Defiance is a movie based on a true story of two brothers who led a group of Jews attempting to stay alive while evading the Nazis. Tuvia and Zus Bielski’s village was massacred by Nazis soldiers leaving everyone for dead. However, Tuvia and Zus escaped the massacre. The brothers were young, strong, and very skilled in survival techniques. The brothers soon found other Jews who had escape from other villages. Most other Jews were not as apt at survival skills, or as strong as these two brothers. The other Jews seeking refuge were drawn to these two brothers for protection. Therefore, these brothers set up a self-sustaining village in the wilderness.
Both brothers were leaders in their own right. They each had their own way of leading and motivating people. Tuvia was considered more a man of principle; whereas, Zus was considered a man of action.
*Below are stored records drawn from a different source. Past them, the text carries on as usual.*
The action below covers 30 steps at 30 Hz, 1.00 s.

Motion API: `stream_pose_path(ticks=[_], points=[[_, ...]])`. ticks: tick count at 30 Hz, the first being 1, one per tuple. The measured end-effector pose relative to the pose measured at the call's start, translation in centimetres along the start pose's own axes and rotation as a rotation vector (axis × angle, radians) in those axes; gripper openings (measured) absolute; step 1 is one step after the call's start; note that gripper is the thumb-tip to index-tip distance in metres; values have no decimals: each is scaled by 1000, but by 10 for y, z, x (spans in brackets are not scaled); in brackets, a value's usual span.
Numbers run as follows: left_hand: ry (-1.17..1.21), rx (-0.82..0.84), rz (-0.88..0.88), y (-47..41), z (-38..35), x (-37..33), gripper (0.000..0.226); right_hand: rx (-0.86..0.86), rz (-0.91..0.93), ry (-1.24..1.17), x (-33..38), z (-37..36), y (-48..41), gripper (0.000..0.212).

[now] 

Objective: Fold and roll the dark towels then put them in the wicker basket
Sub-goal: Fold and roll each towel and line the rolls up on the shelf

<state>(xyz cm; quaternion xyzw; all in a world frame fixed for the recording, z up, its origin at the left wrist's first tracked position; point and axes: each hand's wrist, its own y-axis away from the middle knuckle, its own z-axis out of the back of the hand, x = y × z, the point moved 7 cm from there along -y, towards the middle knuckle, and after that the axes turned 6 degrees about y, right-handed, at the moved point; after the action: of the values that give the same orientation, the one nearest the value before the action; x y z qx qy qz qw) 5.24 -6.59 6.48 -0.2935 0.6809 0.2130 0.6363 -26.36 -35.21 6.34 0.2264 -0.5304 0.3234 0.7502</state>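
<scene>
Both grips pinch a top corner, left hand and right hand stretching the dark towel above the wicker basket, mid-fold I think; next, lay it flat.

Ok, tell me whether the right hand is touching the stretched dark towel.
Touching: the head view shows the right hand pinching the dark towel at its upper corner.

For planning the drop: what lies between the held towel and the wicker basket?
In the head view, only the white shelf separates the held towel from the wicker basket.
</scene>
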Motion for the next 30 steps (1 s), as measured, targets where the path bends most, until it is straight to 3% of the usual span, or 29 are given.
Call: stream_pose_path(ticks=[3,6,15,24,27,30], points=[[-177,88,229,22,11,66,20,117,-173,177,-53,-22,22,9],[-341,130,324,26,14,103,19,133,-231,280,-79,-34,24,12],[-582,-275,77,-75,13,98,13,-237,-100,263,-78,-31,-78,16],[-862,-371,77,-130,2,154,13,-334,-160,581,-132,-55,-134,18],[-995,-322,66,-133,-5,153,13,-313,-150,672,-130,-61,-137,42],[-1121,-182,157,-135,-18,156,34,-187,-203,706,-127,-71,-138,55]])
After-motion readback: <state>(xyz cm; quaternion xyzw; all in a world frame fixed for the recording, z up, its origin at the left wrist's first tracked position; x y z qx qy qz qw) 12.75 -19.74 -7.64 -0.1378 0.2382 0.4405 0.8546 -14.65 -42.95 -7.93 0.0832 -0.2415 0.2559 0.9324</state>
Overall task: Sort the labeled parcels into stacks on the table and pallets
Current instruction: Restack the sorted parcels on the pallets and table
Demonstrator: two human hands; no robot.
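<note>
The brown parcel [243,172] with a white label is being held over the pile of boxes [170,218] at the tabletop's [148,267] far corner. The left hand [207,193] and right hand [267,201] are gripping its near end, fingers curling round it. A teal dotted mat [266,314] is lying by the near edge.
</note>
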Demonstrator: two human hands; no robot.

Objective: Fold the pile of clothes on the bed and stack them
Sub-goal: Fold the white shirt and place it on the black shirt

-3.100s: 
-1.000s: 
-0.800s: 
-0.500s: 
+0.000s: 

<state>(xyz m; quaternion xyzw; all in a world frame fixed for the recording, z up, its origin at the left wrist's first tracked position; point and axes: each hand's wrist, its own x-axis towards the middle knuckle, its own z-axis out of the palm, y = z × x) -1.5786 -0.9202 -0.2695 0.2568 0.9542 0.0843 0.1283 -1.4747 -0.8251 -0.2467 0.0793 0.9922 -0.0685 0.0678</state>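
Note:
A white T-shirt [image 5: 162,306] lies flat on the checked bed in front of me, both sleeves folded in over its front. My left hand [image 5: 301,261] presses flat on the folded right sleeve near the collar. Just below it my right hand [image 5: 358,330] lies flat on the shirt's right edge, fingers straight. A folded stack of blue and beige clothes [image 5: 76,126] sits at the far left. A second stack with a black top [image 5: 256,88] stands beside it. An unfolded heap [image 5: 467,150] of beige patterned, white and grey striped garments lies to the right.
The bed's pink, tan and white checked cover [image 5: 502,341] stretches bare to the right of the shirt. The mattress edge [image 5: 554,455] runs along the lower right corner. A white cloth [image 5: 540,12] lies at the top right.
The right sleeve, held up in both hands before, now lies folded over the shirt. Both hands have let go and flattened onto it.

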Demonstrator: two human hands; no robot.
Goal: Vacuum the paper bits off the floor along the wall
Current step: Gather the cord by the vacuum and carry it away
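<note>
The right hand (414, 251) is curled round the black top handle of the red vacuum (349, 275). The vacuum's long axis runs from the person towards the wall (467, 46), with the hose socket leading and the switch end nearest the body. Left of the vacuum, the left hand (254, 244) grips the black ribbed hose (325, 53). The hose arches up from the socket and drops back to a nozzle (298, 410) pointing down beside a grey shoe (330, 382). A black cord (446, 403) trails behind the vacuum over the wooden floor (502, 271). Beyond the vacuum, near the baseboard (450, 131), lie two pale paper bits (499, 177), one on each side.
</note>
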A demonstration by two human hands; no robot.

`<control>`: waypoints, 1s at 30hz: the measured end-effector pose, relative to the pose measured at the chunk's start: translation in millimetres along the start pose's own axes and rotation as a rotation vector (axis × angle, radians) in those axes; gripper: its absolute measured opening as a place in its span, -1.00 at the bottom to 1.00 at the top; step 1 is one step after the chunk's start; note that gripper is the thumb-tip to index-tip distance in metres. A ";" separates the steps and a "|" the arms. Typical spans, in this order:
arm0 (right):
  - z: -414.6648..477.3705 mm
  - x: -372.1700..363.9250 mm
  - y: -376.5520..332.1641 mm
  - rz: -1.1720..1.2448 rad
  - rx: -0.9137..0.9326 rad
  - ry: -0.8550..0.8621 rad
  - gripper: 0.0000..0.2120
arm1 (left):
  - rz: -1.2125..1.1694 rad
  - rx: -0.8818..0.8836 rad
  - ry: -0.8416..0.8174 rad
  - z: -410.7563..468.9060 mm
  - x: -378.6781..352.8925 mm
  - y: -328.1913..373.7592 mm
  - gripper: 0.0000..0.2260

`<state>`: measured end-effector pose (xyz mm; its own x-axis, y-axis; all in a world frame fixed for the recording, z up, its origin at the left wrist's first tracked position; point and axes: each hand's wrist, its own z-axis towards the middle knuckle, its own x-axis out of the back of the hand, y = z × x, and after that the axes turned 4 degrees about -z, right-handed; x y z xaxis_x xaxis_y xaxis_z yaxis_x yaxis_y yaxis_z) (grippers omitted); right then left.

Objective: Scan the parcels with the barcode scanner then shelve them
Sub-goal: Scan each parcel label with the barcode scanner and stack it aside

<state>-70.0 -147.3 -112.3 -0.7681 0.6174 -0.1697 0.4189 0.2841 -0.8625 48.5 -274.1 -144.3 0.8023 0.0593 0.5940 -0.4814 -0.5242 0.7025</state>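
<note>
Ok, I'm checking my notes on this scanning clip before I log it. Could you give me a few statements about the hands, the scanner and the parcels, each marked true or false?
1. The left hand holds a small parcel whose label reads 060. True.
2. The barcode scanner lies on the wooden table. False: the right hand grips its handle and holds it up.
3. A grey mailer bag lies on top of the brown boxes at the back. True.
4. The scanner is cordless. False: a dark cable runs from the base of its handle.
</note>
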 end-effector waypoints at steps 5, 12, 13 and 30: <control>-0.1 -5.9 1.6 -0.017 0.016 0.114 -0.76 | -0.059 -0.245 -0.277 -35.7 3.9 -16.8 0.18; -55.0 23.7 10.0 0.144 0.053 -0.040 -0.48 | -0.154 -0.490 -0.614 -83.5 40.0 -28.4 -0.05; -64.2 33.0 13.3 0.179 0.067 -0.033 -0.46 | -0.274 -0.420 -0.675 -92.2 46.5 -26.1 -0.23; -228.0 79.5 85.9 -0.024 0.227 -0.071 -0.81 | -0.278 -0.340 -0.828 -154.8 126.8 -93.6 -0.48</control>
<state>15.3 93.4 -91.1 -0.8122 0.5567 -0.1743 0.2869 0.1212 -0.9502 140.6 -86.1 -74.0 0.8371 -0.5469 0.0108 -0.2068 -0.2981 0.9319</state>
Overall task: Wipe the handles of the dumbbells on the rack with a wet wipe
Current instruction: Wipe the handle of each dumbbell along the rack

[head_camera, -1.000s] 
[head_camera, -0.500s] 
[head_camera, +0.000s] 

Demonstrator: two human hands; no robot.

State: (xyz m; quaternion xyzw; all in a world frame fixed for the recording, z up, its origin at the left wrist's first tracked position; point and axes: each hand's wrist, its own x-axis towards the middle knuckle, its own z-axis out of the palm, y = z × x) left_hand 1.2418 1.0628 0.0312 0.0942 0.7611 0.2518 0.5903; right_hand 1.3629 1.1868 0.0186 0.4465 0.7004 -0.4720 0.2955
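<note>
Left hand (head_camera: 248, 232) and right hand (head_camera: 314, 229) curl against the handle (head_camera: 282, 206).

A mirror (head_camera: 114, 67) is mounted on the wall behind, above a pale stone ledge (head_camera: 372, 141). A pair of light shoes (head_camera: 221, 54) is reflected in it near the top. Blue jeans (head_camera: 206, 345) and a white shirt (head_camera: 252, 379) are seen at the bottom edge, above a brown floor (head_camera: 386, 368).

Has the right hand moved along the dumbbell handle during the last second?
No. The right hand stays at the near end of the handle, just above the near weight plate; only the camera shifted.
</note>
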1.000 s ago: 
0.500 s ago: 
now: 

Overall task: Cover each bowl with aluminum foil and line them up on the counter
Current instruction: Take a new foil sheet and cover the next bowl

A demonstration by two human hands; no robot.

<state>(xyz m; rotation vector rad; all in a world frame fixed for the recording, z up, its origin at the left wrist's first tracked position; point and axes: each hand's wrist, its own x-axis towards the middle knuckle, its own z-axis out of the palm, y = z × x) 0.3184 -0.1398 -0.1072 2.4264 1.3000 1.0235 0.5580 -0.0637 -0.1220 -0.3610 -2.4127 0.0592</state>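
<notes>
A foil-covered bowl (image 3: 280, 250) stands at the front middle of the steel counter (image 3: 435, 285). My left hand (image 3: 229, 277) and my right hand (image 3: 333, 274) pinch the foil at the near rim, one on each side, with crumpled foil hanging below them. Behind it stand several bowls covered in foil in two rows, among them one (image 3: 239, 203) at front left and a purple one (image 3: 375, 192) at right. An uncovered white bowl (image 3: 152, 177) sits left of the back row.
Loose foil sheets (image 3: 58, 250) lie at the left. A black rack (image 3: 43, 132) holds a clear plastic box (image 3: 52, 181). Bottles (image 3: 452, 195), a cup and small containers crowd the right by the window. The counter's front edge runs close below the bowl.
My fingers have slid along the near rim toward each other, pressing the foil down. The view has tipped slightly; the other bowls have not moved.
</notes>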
The brothers face many ethical decisions while leading more than 1,200 Jews (Zwick & Brugge, 2009). Right from the start a decision had to be made as to whether to only help themselves or help other Jews in need. Zus didn’t think they should take care of the others, but Tuvia insisted that they did. Many in the group who needed need help were women, the elderly, and children.
Zus was convinced that a larger group would mean they had less of a chance for survival. Tuvia convinced Zus that the right thing to do was to help everybody. He stressed that they could sleep a short distance away from the group and that way, if the group was discovered, they would have an alarm.
Zus struggled with the overwhelming thought of wanting to kill as many Germans as possible to avenge his family. Tuvia also wanted revenge, but believed that keeping everybody safe was more important. Zus believed that by killing the Nazis, they would save more Jews. Tuvia also struggled with an overwhelming desire for revenge against those who had killed his parents as well as the desire to help everybody survive. Therefore, when the opportunity presented itself, Tuvia killed those responsible for the murder his parents.
Later in the movie, Tuvia allowed a German to be beat to death by the rest of the community, who were acting out of revenge for the loss of their loved ones. The brothers soon found themselves in a fight over differing opinions. Zus, a man of action, took an authoritative approach in leading. However, Zus could not get past his need for revenge. He wanted to find the enemy and kill him. When present with the opportunity, he joined forces with the Russians to kill Germans (Zwick & Brugge, 2009).
Both brothers were influential leaders. Tuvia used more of a paternalistic and participative style of leadership. He did this by helping everybody in need and providing them with shelter and protection of his community. When faced with challenges, Tuvia encouraged the community to come with ideas of how best to solve the problem. There came a time when some of the group thought he was weak and started challenging his decisions. Surprisingly, he shot a member of the community who was challenging him. This was done in an effort to keep order in the community.
Of the two brothers, Zus was the muscle and Tuvia was the brains. Zus displayed bravery whenever faced with dangerous situations. This bravery provided a sense of security to the community.
Tuvia used several different styles of leadership. He would assess the situation and vary his leadership approach based on what was called for. Some of the styles he used were participative, servant, and authoritative leadership (Zwick & Brugge, 2009).
In Maslow’s hierarchy of needs, the basic need is safety so that is what Tuvia concentrated on first. (Pinder, 1998; Zwick & Brugge, 2009). Tuvia organized raiding party to secure water and food. He also allowed for the social need to be met by allowing for forest wives and husbands (Zwick & Brugge, 2009).
Pinder, C. C. (1998). Human Nature: Needs and Values as Motives at Work. In Work Motivation in Organizational Behavior (pp. 63-86). New York, NY: Psychology Press.
Ryan, R. M., & Deci, E. L. (2000). Self-determination theory and the facilitation of intrinsic motivation, social development, and well-being. American Psychologist, 55(1), 68-78.
Zwick, E. (Director), & Zwick, E., & Brugge, P. J. (Producers). (2009). Defiance [Motion picture]. USA: Paramount Vantage.